There appears to be no way to layer materials with Fluids.
As far as I can determine, the Arnold Layer Shader material is completely non-functional with 3ds Max Bifrost Fluids.
It also appears that the 3ds Max native Blend node is non-functional with Fluids.
This is a major failure of functionality because users need to shade various parts of the fluid differently. Without the ability to layer materials, there are severe limitations in what can be accomplished.
Solved! Go to Solution.
Solved by Stephen.Blair. Go to Solution.
Yes, those are surface shaders. Not sure what effect you are after, but the volume maps allow you to shade the fluids differently.
What is it you want to do? explain in detail.
We have OSL so we can blend like we want, no need for legacy nodes.
A fluid rendered as an Arnold Surface gives you an Arnold bifrost_polymesh node, which is a shape node. So it can have a surface shader.
Looks like a bug to me. With a layered shader on a fluid (rendered as an Arnold Surface) I get the first input to the layered shader.
I used an operator to assign the layered shader to the fluid, and that worked. That makes me think it's a translation error (unless there's some reason I don't know about for disallowing layered shaders on fluids).
layer_shader isn't a legacy node.
Can OSL nodes blend closures? That's good to know
Here I blend a noise and a bitmap on the Layer closure construct.
The workflow is semi broken and can lead to think its not working, but it does.
So while its both broken and working on the same time, it should be fixed.
You are missing some kind of catch and clear for node hookups, as I can force in a blend with multiple layers resetting hooks and hook them up after the blend closure is assigned.
There is only 1 correct workflow, I found so far, and that is not just hooking things up. You need to assign the layer closure to the fluid, and then hook up the sub components, any other sequence will fail.
MAXtoA expects two shader connections:
If you plug a Layer Shader into the first slot of a Multi/Sub-Object (or a Mix shader), then that Layer Shader is used for the fluid.
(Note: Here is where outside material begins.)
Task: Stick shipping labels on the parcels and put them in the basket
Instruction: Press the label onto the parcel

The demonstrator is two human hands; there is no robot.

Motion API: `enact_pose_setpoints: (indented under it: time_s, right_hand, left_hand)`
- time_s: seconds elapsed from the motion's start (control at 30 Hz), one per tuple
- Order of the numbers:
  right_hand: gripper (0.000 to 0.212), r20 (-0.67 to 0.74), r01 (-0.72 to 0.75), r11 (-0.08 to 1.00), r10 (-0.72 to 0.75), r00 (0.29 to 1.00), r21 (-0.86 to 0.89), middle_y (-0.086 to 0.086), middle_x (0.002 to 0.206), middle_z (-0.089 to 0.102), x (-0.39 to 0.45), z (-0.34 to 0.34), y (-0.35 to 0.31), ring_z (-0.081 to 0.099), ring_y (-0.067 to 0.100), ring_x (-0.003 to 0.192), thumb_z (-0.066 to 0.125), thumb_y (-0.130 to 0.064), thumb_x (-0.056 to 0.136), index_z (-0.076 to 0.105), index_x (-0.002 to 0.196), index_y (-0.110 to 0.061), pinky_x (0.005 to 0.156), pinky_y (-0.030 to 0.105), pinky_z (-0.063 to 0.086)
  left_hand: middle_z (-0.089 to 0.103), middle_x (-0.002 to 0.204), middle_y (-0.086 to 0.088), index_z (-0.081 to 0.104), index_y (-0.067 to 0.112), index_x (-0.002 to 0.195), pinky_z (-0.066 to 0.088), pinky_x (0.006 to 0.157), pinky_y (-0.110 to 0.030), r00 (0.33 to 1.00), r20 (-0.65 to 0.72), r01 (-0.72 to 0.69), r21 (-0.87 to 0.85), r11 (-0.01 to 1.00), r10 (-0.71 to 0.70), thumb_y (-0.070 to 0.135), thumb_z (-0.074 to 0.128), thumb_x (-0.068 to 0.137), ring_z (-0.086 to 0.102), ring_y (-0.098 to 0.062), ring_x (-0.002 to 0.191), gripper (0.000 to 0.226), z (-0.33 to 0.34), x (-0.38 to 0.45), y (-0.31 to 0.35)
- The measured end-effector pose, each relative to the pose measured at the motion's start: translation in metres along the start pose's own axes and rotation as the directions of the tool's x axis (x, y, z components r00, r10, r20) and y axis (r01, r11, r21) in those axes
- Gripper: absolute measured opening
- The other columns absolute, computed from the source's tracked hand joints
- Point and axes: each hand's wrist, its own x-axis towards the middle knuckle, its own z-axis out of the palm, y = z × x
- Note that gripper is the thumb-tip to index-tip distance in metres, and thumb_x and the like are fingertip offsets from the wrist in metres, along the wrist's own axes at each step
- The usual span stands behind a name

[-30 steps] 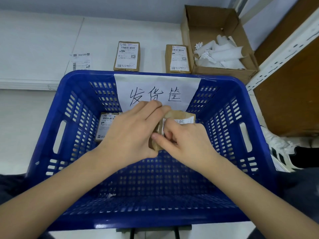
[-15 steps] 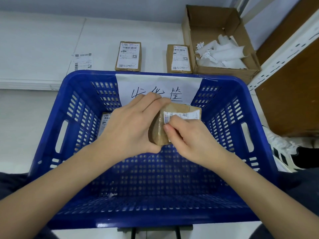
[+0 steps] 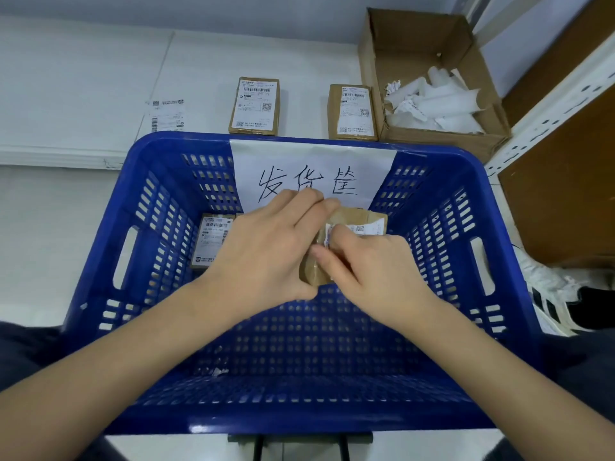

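- Surroundings: two labelled parcels, far left parcel (image 3: 254,106) and far right parcel (image 3: 352,112), lie on the table (image 3: 83,78) at 12 o'clock beyond the blue basket (image 3: 100,261); open cardboard box (image 3: 416,44) of white paper scraps at 1 o'clock; loose label (image 3: 166,115) at 11 o'clock.
- One labelled parcel in the basket (image 3: 211,239) sits at 10 o'clock, partly hidden by the left hand.
- Held parcel (image 3: 352,217): above the basket's middle, long axis running 7 to 1 o'clock, label face up.
- Left hand (image 3: 266,251) grasps its left side.
- Right hand (image 3: 369,264) presses the shipping label (image 3: 372,227) down, fingers curled.

even bright overhead light, soft shadows, wide-angle bending at edges, slight blur on fingers, no glare.
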Motion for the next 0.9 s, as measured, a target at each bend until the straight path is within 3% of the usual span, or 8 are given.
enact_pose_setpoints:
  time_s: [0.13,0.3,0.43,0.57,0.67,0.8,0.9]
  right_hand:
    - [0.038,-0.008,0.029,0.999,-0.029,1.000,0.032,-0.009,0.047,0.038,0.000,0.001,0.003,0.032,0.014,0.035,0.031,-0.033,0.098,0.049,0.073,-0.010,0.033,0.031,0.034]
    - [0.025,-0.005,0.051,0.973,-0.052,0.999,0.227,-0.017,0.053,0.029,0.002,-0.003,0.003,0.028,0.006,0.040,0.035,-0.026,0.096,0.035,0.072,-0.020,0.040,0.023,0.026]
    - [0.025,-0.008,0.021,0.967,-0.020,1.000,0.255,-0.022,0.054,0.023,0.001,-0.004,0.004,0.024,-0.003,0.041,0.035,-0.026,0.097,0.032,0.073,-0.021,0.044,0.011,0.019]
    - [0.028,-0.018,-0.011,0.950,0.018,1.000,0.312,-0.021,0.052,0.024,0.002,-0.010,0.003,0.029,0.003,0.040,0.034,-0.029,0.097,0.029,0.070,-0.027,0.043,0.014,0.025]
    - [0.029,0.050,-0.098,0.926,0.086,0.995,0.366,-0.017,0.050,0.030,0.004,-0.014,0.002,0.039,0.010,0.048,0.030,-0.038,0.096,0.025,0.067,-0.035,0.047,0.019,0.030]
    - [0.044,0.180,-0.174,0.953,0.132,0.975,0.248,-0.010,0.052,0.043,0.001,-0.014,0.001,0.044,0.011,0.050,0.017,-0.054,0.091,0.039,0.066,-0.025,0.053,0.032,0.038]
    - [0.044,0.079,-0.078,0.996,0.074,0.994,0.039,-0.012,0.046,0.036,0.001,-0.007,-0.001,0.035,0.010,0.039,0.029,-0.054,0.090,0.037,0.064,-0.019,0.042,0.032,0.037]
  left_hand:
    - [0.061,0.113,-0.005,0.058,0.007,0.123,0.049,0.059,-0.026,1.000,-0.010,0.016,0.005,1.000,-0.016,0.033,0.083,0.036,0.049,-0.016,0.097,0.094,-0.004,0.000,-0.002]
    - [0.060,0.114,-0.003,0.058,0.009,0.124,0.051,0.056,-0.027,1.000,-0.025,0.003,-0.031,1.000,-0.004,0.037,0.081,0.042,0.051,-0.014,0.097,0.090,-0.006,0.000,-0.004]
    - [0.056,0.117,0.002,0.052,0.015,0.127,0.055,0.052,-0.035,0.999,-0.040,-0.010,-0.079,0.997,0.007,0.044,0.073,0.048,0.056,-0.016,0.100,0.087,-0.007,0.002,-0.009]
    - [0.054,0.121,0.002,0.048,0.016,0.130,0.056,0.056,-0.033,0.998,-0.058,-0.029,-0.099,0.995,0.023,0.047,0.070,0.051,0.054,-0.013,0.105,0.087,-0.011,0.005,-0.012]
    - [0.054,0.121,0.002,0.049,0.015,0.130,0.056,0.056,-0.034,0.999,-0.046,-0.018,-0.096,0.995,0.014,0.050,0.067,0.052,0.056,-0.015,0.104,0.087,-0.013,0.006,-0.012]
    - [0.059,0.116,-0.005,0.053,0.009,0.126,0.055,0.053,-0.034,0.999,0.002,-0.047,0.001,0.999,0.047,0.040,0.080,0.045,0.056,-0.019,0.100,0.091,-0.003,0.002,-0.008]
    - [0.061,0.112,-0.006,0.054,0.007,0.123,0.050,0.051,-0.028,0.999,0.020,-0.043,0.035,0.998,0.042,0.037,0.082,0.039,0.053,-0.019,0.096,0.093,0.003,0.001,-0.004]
Thank you for your answers.
The effect I am trying to achieve is a pseudo-foam shading effect. One material for the non-turbulent, laminar flow, and another material for the turbulent, bubbly "foam". I should be able to pipe the laminar material into one layer, the turbulent material into another layer, and mask them with fluid surface channel data such as Vorticity. I can do this easily in Maya.
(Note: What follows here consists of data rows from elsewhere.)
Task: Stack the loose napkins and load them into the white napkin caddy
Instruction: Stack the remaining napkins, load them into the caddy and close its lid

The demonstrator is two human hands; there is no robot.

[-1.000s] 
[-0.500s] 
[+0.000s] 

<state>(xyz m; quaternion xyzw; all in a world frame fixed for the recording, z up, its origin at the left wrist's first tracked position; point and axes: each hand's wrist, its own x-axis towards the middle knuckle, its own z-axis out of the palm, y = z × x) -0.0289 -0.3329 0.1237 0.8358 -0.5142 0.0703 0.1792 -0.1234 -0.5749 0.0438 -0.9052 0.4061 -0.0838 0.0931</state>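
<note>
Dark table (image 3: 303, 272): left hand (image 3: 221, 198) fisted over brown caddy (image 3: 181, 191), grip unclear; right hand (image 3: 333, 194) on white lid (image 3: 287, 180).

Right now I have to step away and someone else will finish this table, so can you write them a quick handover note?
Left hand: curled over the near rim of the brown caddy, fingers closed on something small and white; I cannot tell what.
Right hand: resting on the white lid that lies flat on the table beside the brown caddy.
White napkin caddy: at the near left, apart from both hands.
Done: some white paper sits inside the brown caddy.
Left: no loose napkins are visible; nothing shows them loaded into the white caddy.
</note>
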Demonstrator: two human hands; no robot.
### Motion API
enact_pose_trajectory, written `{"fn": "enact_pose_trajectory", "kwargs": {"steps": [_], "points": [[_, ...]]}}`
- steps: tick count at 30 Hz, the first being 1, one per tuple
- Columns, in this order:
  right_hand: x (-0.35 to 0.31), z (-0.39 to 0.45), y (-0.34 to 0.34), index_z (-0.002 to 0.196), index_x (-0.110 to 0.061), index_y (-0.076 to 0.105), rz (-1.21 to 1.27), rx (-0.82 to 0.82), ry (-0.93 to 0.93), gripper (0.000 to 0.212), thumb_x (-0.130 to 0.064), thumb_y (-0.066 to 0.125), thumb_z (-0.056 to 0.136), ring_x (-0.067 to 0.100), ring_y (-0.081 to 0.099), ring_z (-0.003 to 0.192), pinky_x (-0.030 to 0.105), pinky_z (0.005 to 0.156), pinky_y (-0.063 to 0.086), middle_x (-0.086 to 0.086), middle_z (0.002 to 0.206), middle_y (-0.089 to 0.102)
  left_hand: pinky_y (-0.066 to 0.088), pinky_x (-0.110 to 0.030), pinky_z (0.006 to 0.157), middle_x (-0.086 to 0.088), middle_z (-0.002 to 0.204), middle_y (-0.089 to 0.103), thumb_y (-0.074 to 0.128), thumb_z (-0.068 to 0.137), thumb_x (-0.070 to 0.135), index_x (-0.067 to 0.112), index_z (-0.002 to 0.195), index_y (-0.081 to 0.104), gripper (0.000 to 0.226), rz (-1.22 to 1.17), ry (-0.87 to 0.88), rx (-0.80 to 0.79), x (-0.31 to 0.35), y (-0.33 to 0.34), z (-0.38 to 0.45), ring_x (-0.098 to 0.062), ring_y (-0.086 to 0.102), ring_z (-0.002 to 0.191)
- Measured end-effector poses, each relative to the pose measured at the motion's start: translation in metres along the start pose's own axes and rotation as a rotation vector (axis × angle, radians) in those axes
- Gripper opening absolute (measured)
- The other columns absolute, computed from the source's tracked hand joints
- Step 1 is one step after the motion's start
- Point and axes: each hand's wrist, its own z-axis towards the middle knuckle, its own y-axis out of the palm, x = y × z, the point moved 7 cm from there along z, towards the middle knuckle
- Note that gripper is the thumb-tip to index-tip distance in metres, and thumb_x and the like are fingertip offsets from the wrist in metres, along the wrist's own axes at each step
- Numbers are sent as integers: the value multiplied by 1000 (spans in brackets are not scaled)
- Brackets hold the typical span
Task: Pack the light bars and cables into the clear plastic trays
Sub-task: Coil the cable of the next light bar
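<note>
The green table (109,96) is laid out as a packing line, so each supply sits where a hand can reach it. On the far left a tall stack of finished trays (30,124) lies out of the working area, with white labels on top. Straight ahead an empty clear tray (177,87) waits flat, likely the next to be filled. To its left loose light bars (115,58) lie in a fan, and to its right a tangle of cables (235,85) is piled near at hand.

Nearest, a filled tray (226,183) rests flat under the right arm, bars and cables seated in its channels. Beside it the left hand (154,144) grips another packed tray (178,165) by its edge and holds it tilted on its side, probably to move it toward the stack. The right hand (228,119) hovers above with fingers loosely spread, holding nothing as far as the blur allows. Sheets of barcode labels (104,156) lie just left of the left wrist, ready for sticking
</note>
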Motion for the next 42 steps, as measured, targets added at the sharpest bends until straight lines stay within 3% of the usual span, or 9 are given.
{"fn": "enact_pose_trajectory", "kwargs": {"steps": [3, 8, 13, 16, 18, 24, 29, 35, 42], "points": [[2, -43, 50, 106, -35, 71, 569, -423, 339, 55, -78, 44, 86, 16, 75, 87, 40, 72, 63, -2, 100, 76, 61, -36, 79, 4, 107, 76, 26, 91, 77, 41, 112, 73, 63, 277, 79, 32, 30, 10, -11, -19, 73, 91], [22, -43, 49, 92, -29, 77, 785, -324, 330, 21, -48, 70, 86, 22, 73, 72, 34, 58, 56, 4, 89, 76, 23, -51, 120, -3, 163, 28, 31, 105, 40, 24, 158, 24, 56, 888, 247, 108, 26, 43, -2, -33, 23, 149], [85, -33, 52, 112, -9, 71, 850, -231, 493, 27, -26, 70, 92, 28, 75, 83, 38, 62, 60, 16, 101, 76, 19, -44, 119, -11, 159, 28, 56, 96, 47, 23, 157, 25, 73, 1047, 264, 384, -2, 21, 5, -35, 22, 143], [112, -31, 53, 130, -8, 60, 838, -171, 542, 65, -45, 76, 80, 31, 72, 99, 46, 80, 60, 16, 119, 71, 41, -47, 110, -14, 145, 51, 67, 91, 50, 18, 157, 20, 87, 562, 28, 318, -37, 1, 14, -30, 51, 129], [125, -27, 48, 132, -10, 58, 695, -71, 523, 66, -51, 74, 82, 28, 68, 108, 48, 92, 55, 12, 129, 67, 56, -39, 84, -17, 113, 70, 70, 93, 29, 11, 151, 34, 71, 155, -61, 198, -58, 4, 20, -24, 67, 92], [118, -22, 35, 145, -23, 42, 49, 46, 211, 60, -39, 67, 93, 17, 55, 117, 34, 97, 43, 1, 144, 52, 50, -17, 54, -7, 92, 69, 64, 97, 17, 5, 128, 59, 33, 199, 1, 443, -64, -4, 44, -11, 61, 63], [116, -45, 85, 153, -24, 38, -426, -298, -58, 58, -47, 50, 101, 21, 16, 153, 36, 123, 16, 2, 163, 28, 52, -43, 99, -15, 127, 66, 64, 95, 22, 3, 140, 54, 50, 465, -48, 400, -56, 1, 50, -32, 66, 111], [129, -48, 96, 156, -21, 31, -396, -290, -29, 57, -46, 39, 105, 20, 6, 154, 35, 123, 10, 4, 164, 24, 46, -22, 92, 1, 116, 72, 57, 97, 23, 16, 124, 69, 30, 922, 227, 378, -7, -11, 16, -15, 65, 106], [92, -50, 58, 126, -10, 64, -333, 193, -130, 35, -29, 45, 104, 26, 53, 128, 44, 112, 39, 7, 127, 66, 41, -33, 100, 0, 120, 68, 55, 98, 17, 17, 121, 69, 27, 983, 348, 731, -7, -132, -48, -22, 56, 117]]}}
I don't know how to use Operators yet. If that is the only way to make this work, then I'd categorize that as a bug.
I do not believe that OSL map nodes can blend materials, but I can try that.
I don't see why a Multi/Sub-Object Material would be relevant to assigning a Layer Shader to the fluid. There are no foam particles in my simulation.
I do not understand what Mads's screen capture is showing me. My Slate graph looks very similar to the screen capture, I guess there's something about Operators not being shown in this screen capture? I am pretty sure I did follow the chronological order of assignments... assign the Layer Shader material first, then connect the child materials to the Layer Shader inputs. It did not work for me. But I can try again.
> I don't see why a Multi/Sub-Object Material would be relevant to assigning a
> Layer Shader to the fluid. There are no foam particles in my simulation.
Whatever shader is assigned to the fluid, the first connected shader will be used for fluids, the second for foam.
You have a layer shader connected, so the first connected shader is used.
So if you want to use a layer shader for fluids, set up a shader tree like this (you can use either a Mix shader or the Multi/Sub-Object Material)
Thank you Stephen, I will try that. But I'm scratching my head because this is just not right. The Layer Shader functionality should be completely independent of the Multi/Sub-object functionality. There should be no mapping of Layer Shader inputs to Material IDs. In other words, everything going through the Layer Shader should go to Material ID #1. To my understanding, Layer Shaders is not a tool for routing materials to different Material IDs. It is supposed to be a compositing tool that performs masking operations independent of any consideration of Material ID.
This is definitely a problem. And since it is also occurring with the 3ds Max legacy Blend node, it may be a problem that transcends Arnold, and something that needs to be addressed by the Max team.
Confirmed, thank you Stephen. I've logged this as a bug:
Stephen Blair has tracked down the problem. The Layer Shader node is mapping each shader input to a corresponding Material ID. This is wrong. The Layer Shader node (and the Blend node) should not interact with Material IDs in any way. If I assign a Layer Shader material to a Fluid, I absolutely do not expect that Layer 1 will automatically map to Material ID #1 (fluid surface) and Layer 2 will automatically map to Material ID #2 (foam particles). This is definitely a bug. Compositing nodes should not have any interaction with Material IDs whatsoever. As a workaround, the user can send the Layer Shader material to input 1 of a Multi/Sub-object material, thereby reassigning the Layer Shader output to Material ID #1 only. Please fix this. Thanks.